En sus trabajos de filosofía de la historia decía Kant que la invención del puñal precedió a la conciencia del imperativo categórico (“no matarás”), es decir, que los avances técnicos se anticiparon a las orientaciones morales sobre cómo hacer uso de ellos. Y sigue siendo cierto que el exponencial progreso de lo que hoy llamamos ya “tecnociencias” plantea una gran cantidad de preguntas éticas para las que es necesario ir encontrando respuestas. Precisamente porque lo moral no consiste en mapas de carreteras, ya cerrados, sino en una brújula que señala el norte, es posible y necesario encontrar mejores caminos ante los nuevos descubrimientos tecnocientíficos. De intentar encontrar orientaciones éticas acerca de cómo habérnoslas con la inteligencia artificial tratará esta intervención, que empezará con una anécdota para transitar después a la categoría o a las categorías.

     Sin duda este nuevo mundo plantea cuestiones éticas de gran calado, pero la primera de ellas, que será el punto de partida de la intervención, consistirá en poner sobre el tapete la diferencia abismal que existe entre hacer uso de sistemas inteligentes (sean máquinas, algoritmos, robots) a la hora de tomar decisiones  y delegar en esos sistemas inteligentes decisiones significativas para la vida de las personas y de la naturaleza.

     En cuanto a la inteligencia artificial, nace en 1955, en un congreso en Los Ángeles sobre máquinas que aprenden. John McCarthy introduce la expresión “inteligencia artificial” en 1956 y se refiere con ella a la creación de máquinas que pueden tenerse por inteligentes porque interactúan con los seres humanos hasta el punto de que una persona ya no sabe si está hablando con una máquina o con otra persona humana. Es lo que recibe el nombre de “test de Turing”.

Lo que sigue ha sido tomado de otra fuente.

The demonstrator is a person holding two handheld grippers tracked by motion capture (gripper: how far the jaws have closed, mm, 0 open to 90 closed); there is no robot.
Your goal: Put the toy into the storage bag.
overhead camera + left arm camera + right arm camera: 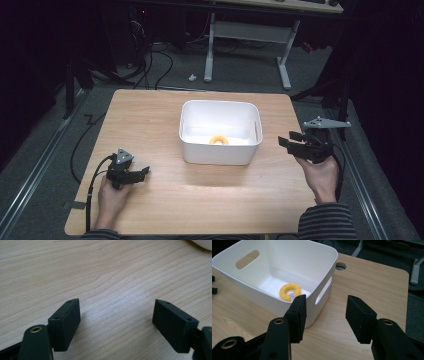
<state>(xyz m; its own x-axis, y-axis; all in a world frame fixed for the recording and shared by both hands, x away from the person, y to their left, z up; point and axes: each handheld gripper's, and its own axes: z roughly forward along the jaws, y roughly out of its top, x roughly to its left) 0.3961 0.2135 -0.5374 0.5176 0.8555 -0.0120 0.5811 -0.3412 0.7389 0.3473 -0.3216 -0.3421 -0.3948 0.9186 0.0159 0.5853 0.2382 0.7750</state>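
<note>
A white plastic bin (220,148) with handle slots stands in the middle of the wooden table (150,115). A yellow ring (218,140) lies on its floor; in the right gripper view the ring (289,291) carries a small label. My left gripper (145,173) rests low at the table's front left, open and empty, its jaws wide over bare wood (117,312). My right gripper (285,139) hovers to the right of the bin, open with nothing between its jaws (325,315), pointing toward the bin (274,270).
A round cable hole (340,266) sits in the table beyond the bin. Behind the table stand a white desk frame (285,65) and loose cables on the grey floor. Bare wood lies around the bin on all sides.
</note>
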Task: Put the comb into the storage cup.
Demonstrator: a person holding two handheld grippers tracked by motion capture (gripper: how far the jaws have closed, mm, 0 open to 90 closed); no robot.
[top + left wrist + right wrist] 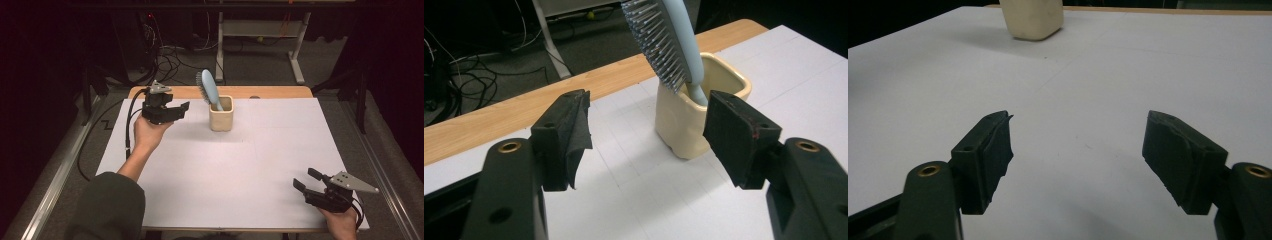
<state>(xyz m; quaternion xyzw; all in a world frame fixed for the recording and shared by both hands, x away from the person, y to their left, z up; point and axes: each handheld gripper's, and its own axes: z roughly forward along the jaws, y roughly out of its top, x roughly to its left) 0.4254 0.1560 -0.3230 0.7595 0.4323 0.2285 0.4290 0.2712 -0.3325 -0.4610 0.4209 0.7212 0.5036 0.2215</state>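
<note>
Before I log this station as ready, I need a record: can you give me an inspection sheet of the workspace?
Surface: white sheet over a wooden table, flat.
Job's things: cream cup upright near the far edge; blue hairbrush standing in it, bristle head up, leaning left.
Clutter: nothing seen.
Grippers: left gripper open, held beside the cup, apart from it; right gripper open, near the table's front right corner, nothing between its jaws.
Cables: black cable trailing from the left gripper; loose wires on the floor behind.
Surroundings: grey carpet, metal frame legs, dark room.
</note>
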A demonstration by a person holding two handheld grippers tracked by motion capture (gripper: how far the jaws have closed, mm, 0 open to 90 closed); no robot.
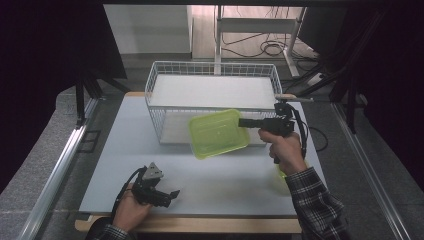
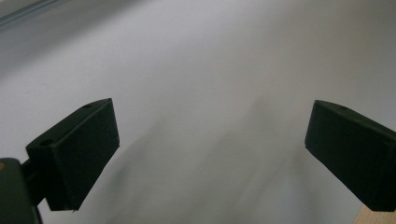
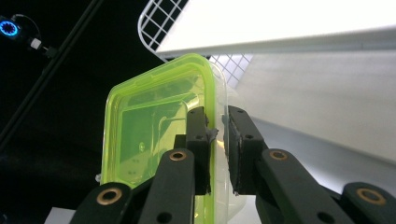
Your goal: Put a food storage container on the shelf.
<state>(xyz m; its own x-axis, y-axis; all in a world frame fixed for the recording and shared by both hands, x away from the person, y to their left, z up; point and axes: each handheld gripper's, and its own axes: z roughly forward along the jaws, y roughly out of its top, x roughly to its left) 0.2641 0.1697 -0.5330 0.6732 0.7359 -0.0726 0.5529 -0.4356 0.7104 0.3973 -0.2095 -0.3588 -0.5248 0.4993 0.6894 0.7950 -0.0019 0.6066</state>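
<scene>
Midair, the right gripper (image 1: 243, 122) pinched the wall of a lime-green plastic container (image 1: 218, 133) — one pad inside the tub, one outside, its jaws nearly together on the thin rim, as the right gripper view (image 3: 215, 140) showed. Held level by the person's right hand (image 1: 284, 149), the gripper pointed toward the left of the high view, so the tub hung out past the jaw tips, tilted, in front of the white wire basket (image 1: 159, 75) and above the pale table (image 1: 125, 150). Such a narrow bite on a springy wall looked liable to swivel; a slow, steady carry with the wrist kept level would likely serve best. Meanwhile the left gripper (image 1: 171, 194) sat low near the table's front edge — jaws spread wide, nothing between them.
</scene>
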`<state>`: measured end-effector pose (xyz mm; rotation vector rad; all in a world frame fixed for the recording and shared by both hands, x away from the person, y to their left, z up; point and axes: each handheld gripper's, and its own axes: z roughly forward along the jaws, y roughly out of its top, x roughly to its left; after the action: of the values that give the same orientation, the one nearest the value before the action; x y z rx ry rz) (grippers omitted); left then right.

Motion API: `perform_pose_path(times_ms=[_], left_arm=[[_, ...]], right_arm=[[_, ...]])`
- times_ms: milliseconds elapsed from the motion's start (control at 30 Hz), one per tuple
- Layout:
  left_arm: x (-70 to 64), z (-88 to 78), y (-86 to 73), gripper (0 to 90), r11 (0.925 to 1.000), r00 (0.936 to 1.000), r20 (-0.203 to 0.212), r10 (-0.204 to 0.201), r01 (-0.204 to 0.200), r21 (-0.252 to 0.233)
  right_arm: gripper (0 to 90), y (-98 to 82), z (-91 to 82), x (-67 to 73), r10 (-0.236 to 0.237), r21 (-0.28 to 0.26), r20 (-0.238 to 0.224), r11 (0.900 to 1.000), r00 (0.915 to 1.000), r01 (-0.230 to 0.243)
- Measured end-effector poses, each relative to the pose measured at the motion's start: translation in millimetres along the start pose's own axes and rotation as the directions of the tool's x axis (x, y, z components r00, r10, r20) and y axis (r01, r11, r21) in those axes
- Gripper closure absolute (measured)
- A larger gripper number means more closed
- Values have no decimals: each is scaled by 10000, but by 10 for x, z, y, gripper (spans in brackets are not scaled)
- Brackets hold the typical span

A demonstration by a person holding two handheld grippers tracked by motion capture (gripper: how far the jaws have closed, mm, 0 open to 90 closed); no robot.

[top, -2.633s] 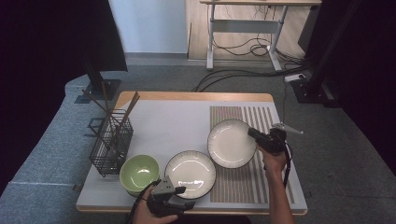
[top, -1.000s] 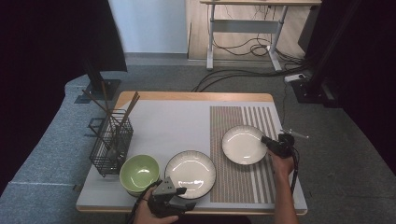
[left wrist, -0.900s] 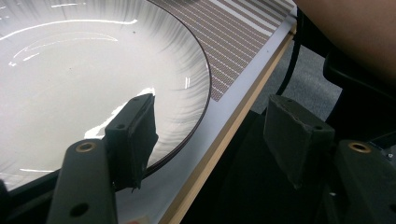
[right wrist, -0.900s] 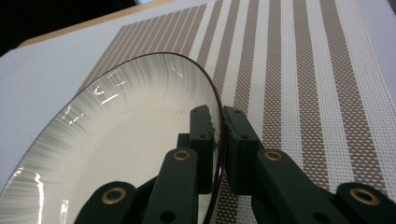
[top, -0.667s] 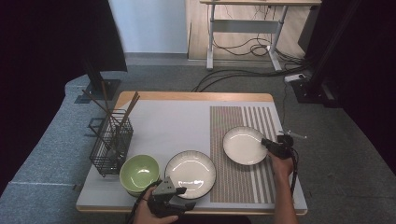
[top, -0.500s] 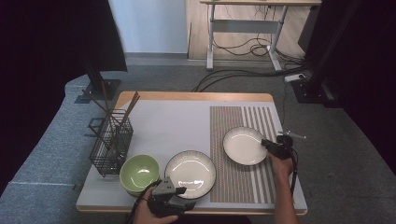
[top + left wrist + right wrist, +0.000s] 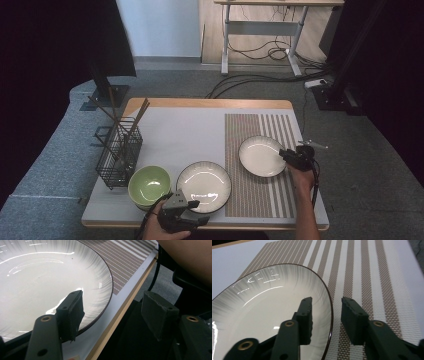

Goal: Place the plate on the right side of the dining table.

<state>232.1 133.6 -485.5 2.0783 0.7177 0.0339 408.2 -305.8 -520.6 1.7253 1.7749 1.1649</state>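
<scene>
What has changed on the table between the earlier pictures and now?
The right gripper carried the small plate toward the table's right side and set it on the striped mat. Its jaws have just been opening, with the plate's rim between them, not pressed. The left gripper, large plate, green bowl and wire basket stayed.

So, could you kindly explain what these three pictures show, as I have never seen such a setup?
A person holds a two-jaw gripper in each hand. The high view looks down on the table; the other two come from cameras riding on each gripper. On the table lie a striped placemat, a wire basket of chopsticks, a green bowl and two plates. The right gripper has just been opening and straddles the rim of the plate on the mat without pinching it. The left gripper stands open over the near plate.
</scene>
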Motion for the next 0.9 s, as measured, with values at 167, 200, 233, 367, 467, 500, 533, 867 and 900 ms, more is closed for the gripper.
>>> perform_pose_path(times_ms=[167,200,233,367,467,500,533,867,900], left_arm=[[7,-19,12,345,10000,9999,121,5,-4,-90],[9,-19,14,345,9999,9999,132,5,-3,-102],[10,-20,16,345,9999,9999,147,-1,3,-118],[16,-25,13,347,9998,9998,174,4,0,-192],[17,-31,3,346,9998,9999,160,-7,10,-177],[14,-38,3,346,9998,9998,179,-14,17,-185],[6,-49,7,346,9998,9999,167,10,-7,-203],[-62,-147,72,347,9984,9996,98,249,-244,-508],[-79,-173,83,347,9979,9995,85,288,-283,-578]], right_arm=[[531,15,-72,42,-56,-279,-4,9996,10000,56],[524,17,-87,55,-72,-334,-4,9994,10000,71],[522,19,-98,60,-122,-347,-7,9993,9999,121],[511,22,-171,87,-175,-579,-61,9982,9998,171],[510,17,-205,106,-282,-734,-59,9969,9996,277],[506,15,-227,126,-342,-840,-106,9959,9994,332],[493,14,-251,172,-442,-937,-278,9947,9986,414],[468,39,-288,474,-858,-1110,-1395,9913,9865,706],[468,40,-294,506,-928,-1098,-1466,9910,9848,770]])
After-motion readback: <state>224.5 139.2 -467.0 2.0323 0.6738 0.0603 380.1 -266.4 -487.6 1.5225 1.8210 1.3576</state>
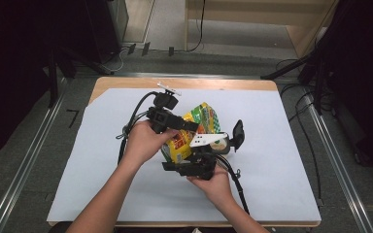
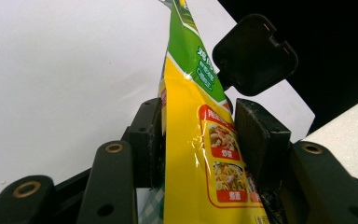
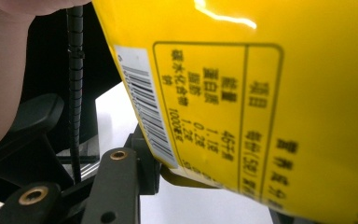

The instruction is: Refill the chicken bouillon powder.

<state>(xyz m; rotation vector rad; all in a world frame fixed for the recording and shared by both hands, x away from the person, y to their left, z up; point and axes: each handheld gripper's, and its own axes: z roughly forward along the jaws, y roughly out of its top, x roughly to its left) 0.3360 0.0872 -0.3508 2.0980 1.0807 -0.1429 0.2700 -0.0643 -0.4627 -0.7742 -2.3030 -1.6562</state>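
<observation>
A glossy yellow and green food pouch (image 1: 202, 118) is held up over the middle of the table between both grippers. My left gripper (image 1: 188, 125) comes in from the left and is shut on the pouch (image 2: 191, 140), with a pad on each side. My right gripper (image 1: 217, 146) sits below and nearer the person. It stands open, with one black jaw reaching far out to the right of the pouch. In the right gripper view the pouch's yellow back (image 3: 261, 93) with its barcode hangs very close over the jaws. The left pad (image 3: 145, 158) shows beside its lower edge and the other is hidden.
A white sheet (image 1: 281, 160) covers most of the wooden table (image 1: 184, 83). Black cables (image 1: 238, 187) trail from both grippers toward the near edge. Metal rails (image 1: 335, 155) run along the floor on both sides, with dark stands beyond them.
</observation>
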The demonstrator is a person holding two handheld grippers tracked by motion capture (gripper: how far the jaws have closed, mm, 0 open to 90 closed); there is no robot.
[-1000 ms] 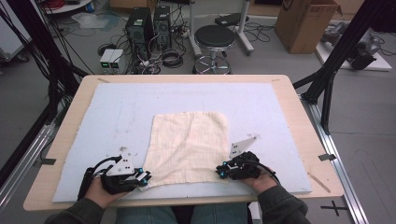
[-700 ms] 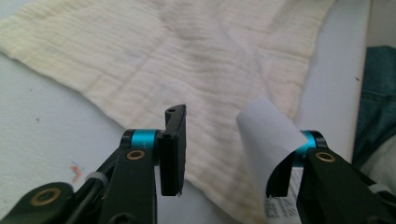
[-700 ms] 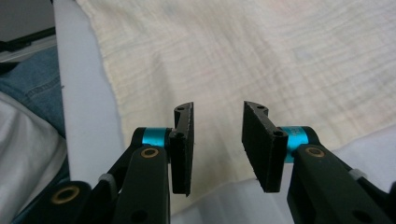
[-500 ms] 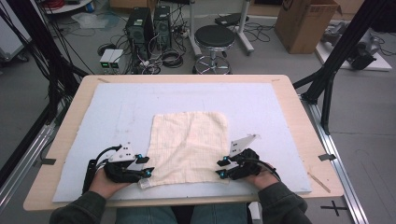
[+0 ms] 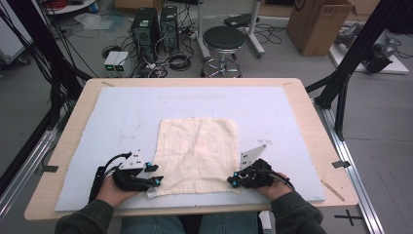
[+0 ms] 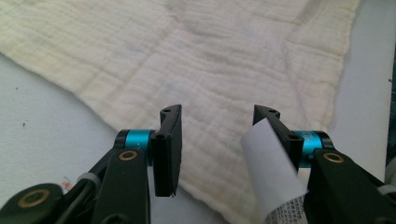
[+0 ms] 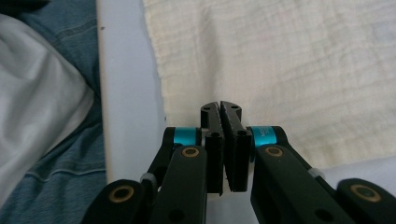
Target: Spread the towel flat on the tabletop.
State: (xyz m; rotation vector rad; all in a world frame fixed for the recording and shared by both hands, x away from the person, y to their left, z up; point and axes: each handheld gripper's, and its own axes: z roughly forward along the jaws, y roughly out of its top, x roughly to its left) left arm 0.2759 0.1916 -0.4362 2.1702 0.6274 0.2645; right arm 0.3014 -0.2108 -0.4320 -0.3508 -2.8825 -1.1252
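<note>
High view: cloth (image 5: 197, 156) between released left gripper (image 5: 155, 181) and right gripper (image 5: 233, 181), seemingly clenched on its corner.

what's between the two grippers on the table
In the high view, the cream cloth's near edge spans the stretch between the left gripper and the right gripper, lying flat on the pale blue mat.

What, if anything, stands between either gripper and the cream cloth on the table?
Nothing visible. The left gripper has open jaws right over the cloth's near corner, and the right gripper is shut at the other near corner.
</note>
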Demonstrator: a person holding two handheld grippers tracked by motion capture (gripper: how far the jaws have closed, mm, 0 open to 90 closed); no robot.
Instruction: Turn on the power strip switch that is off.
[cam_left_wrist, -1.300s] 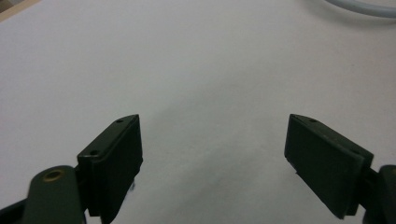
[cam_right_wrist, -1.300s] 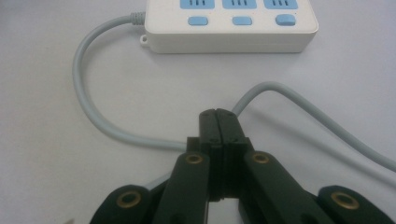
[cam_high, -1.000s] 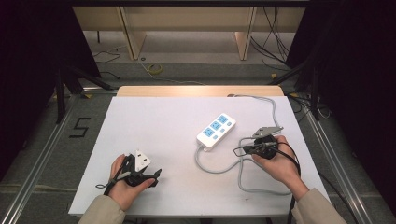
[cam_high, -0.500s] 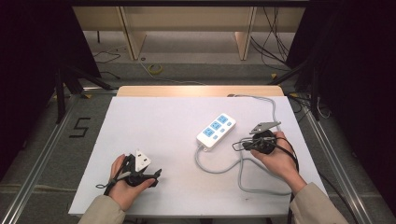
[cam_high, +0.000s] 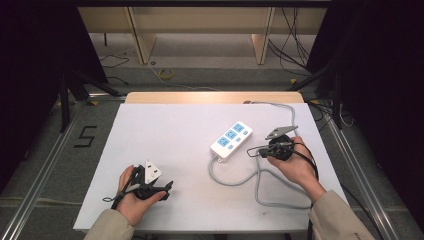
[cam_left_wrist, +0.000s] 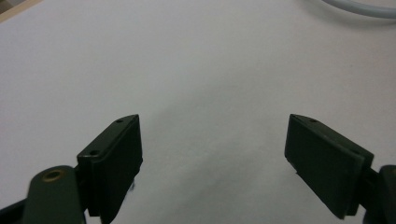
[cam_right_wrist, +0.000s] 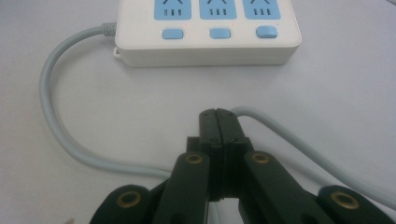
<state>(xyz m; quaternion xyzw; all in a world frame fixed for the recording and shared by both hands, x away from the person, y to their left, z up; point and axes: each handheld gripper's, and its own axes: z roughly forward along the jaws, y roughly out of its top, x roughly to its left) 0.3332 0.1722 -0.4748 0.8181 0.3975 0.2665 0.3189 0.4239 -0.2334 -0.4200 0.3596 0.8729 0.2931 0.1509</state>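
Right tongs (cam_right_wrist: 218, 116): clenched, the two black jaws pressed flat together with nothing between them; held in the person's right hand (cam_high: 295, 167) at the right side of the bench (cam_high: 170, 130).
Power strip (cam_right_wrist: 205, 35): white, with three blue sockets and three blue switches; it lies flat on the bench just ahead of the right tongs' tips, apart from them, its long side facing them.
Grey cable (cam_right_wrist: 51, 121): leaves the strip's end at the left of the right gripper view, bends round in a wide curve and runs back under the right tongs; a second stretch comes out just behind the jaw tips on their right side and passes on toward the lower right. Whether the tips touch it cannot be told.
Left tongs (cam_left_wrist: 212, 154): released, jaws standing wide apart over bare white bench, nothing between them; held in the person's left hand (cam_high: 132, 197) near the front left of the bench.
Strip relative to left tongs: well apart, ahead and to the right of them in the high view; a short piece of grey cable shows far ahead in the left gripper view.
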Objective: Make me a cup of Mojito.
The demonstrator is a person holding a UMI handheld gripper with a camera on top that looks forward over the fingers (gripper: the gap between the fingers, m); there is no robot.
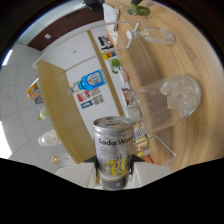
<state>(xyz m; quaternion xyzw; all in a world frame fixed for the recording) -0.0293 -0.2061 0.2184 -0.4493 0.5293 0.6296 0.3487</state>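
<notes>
At the lower centre of the frame, a can [113,150] labelled "Soda Water" stands between the fingers [112,170]. Only the dark tips of the fingers show, one at each side of the can's lower half; the rest is cut off by the black area across the bottom of the frame. The tips appear to press on the can from both sides, pinching it. The base of the can is hidden by the same black area. The lower label carries yellow print that is too small to read.

The view is rotated, so the wooden table [200,75] fills the right side of the frame. On it, right of centre, a clear glass [170,102] holds ice cubes [181,92]. It lies beyond the can and apart from it. At the upper right, a second clear glass object [157,35] is seen; its shape is hard to make out. At the top, a small dish [138,10] with something green is partly cut off.

In the centre, a white panel [95,85] carries printed labels that are too small to read.
</notes>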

     Sergún el texto del High-Level Expert Group on Artificial Intelligence, creado por la Comisión Europea, en sus Orientaciones Éticas para una IA confiable, publicadas en 2019, los sistemas de IA son sistemas de software (y posiblemente también de hardware), diseñados por humanos que, dada una meta compleja, actúan en la dimensión física o digital percibiendo su entorno mediante la adquisición de datos, interpretando los datos recogidos, estructurados o no estructurados, razonando sobre el conocimiento o procesando la información derivada de estos datos y decidiendo las mejores acciones que hay que realizar para alcanzar la meta. Los sistemas IA pueden utilizar reglas simbólicas o aprender un modelo numérico, y pueden también adaptar su conducta analizando cómo el entorno es afectado por las acciones previas.

     En este ámbito de la inteligencia artificial pueden distinguirse tres modalidades que plantean problemas éticos diferenciados: 1) La inteligencia superior o superinteligencia, que da lugar a las propuestas transhumanistas y posthumanistas con la idea de la “singularidad”. 2) La inteligencia general, aquella que puede resolver problemas generales y es la forma de inteligencia típicamente humana. 3) La inteligencia especial lleva a cabo trabajos específicos, es la propia de sistemas inteligentes capaces de realizar tareas concretas de forma muy superior a la inteligencia humana.

     Es en este tipo de IA en el que actualmente nos encontramos. No se trata, pues, por el momento de una ética de los sistemas inteligentes, sino de cómo orientar el uso humano de estos sistemas de forma ética.

A continuación la intervención ofrece algunas orientaciones éticas para el uso de sistemas inteligentes Un buen marco es el que ofrece el AI4People del Atomium European Institute, que cuenta con cuatro principios clásicos, aplicados a entornos digitales, a los que añadiría un quinto: la explicabilidad y la rendición de cuentas. Los principios clásicos serían el de beneficencia, que exigiría ahora poner los progresos al servicio de todos los seres humanos y la sostenibilidad del planeta; el de no-maleficencia, que ordenaría evitar los daños posibles, protegiendo a las personas en cuestiones de privacidad, mal uso de los datos, en la posible sumisión a decisiones tomadas por máquinas y no supervisadas por seres humanos; pero también el principio de autonomía de las personas, que puede fortalecerse con el uso de sistemas inteligentes, y en cuyas manos deben ponerse tanto el control como las decisiones significativas; y, por supuesto, el principio de justicia, que exige distribuir equitativamente los beneficios. A ellos se añadiría un principio de explicabilidad y accountability, porque los afectados por el mundo digital tienen que poder comprenderlo.

     Dada la centralidad de los principios de autonomía y explicabilidad en el diseño del marco, la intervención finaliza con una profundización en ellos.